** Provided material follows **

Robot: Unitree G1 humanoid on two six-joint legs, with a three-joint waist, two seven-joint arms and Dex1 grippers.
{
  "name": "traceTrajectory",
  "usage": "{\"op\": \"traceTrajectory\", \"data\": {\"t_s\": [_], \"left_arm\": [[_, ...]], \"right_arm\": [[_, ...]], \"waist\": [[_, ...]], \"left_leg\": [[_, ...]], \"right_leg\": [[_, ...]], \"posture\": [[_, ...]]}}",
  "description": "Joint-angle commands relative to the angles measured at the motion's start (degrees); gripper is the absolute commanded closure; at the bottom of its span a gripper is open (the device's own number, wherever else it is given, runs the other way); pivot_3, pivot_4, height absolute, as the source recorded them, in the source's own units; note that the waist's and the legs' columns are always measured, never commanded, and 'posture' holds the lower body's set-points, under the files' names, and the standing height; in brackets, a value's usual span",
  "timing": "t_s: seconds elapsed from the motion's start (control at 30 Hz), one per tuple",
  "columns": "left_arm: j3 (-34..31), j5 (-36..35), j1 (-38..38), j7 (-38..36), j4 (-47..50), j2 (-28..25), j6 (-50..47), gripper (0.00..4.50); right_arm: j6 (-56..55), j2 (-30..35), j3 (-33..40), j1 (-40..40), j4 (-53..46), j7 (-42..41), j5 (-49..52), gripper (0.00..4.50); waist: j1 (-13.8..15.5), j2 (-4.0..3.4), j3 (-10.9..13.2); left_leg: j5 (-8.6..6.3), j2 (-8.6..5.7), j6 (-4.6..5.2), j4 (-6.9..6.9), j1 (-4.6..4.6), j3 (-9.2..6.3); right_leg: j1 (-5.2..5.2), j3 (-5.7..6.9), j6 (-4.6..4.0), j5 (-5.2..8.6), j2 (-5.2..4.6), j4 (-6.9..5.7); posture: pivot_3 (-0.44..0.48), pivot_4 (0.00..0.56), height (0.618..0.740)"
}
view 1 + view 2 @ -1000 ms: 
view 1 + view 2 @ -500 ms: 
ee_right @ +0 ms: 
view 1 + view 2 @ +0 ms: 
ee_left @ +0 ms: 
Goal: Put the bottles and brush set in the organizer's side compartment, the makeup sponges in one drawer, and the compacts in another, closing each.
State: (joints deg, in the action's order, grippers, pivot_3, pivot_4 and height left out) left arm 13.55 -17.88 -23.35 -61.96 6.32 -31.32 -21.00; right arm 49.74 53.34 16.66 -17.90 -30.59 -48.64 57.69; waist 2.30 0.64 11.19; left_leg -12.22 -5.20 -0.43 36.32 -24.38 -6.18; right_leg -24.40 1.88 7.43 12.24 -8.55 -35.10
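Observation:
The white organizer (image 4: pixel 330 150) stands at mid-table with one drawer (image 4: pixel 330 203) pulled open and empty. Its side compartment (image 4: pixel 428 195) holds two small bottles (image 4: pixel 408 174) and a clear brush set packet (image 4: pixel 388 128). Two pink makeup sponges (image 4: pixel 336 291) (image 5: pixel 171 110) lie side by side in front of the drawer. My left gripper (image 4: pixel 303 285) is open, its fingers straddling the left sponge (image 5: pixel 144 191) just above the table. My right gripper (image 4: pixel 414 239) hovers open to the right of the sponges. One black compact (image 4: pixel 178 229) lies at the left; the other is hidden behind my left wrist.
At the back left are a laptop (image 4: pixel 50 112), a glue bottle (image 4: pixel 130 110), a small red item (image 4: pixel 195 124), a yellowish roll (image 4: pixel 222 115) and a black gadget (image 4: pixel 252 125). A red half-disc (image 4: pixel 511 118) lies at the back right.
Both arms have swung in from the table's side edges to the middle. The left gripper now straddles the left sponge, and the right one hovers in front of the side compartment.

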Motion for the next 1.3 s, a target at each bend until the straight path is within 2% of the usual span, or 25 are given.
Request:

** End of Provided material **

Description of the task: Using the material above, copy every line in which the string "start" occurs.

Solution to this task:
  "description": "Joint-angle commands relative to the angles measured at the motion's start (degrees); gripper is the absolute commanded closure; at the bottom of its span a gripper is open (the device's own number, wherever else it is given, runs the other way); pivot_3, pivot_4, height absolute, as the source recorded them, in the source's own units; note that the waist's and the legs' columns are always measured, never commanded, and 'posture' holds the lower body's set-points, under the files' names, and the standing height; in brackets, a value's usual span",
  "timing": "t_s: seconds elapsed from the motion's start (control at 30 Hz), one per tuple",

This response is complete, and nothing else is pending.